**Required work:** Print verbatim the opening line of the material and every subsequent line through the one containing "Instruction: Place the".

########

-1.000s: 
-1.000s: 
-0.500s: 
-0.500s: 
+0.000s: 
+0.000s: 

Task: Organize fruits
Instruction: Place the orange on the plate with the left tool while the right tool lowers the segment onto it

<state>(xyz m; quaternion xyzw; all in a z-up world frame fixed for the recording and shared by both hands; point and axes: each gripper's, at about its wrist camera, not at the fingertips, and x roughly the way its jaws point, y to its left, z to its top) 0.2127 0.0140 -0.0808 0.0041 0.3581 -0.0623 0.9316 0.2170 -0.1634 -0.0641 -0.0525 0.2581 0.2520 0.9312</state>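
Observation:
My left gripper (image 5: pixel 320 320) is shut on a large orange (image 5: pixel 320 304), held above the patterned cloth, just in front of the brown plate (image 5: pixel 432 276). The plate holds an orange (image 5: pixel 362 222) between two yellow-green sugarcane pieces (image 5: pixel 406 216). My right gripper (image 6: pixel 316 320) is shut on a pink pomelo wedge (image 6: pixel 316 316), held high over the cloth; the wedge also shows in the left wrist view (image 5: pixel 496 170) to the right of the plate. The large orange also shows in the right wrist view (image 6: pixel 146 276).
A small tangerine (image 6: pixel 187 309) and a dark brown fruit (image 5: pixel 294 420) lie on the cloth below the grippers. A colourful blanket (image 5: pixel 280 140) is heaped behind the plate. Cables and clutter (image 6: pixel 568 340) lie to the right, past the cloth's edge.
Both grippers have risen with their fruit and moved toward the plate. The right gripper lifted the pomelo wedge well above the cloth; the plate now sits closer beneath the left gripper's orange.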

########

**Written reply:**
-1.000s: 
-1.000s: 
-0.500s: 
-0.500s: 
+0.000s: 
+0.000s: 

Task: Organize fruits
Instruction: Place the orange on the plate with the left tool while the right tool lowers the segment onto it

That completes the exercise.